The problem -
Before copying, set the pictures aside; then repeat every line below verbatim.

-----

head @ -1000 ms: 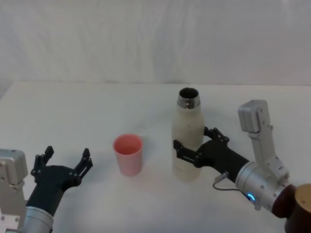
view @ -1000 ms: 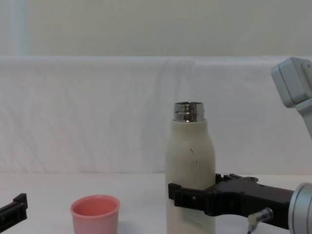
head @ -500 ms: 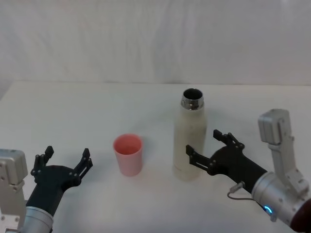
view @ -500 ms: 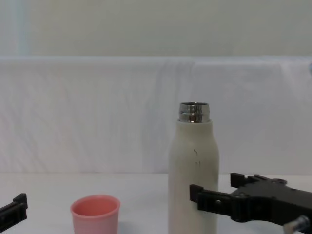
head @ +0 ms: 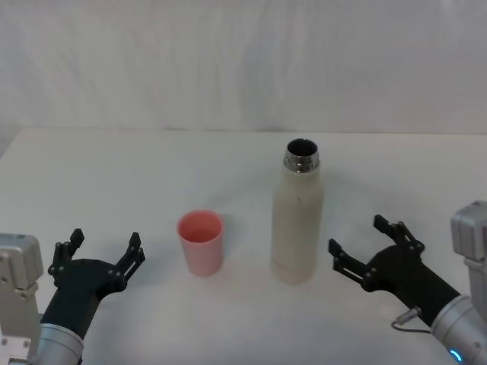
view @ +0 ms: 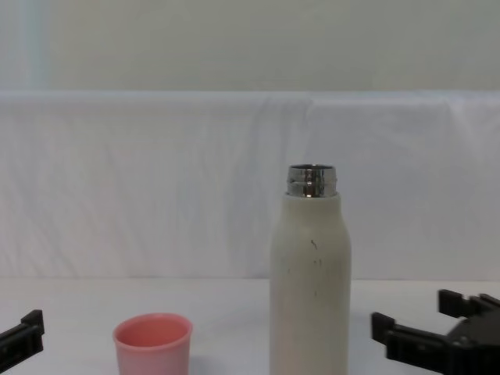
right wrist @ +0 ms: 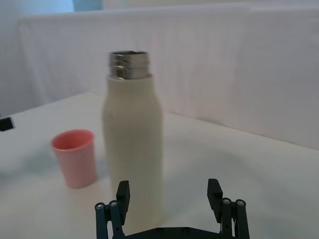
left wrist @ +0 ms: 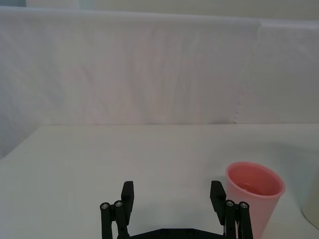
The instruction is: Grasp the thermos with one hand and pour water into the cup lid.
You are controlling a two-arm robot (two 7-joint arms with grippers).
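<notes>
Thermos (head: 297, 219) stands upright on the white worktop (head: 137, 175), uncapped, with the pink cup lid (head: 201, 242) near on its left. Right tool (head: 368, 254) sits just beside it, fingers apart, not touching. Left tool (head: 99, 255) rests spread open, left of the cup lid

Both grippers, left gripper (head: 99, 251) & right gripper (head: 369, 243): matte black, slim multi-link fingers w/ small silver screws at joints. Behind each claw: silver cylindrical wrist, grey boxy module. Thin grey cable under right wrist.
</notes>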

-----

Solution to the exercise -
head @ -1000 ms: 
view @ -1000 ms: 
head @ -500 ms: 
view @ -500 ms: 
head @ +0 ms: 
view @ +0 ms: 
right wrist @ +0 ms: 
left wrist @ +0 ms: 
The instruction is: Grasp the thermos with one hand and pour water into the cup lid.
You are controlling a two-arm robot (two 7-joint arms with grippers).
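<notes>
Thermos (head: 297, 219) stands upright on the white worktop (head: 137, 175), uncapped, with the pink cup lid (head: 201, 242) near on its left. Right tool (head: 368, 254) sits just beside it, fingers apart, not touching. Left tool (head: 99, 255) rests spread open, left of the cup lid

Both grippers, left gripper (head: 99, 251) & right gripper (head: 369, 243): matte black, slim multi-link fingers w/ small silver screws at joints. Behind each claw: silver cylindrical wrist, grey boxy module. Thin grey cable under right wrist.
</notes>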

The response is now finished.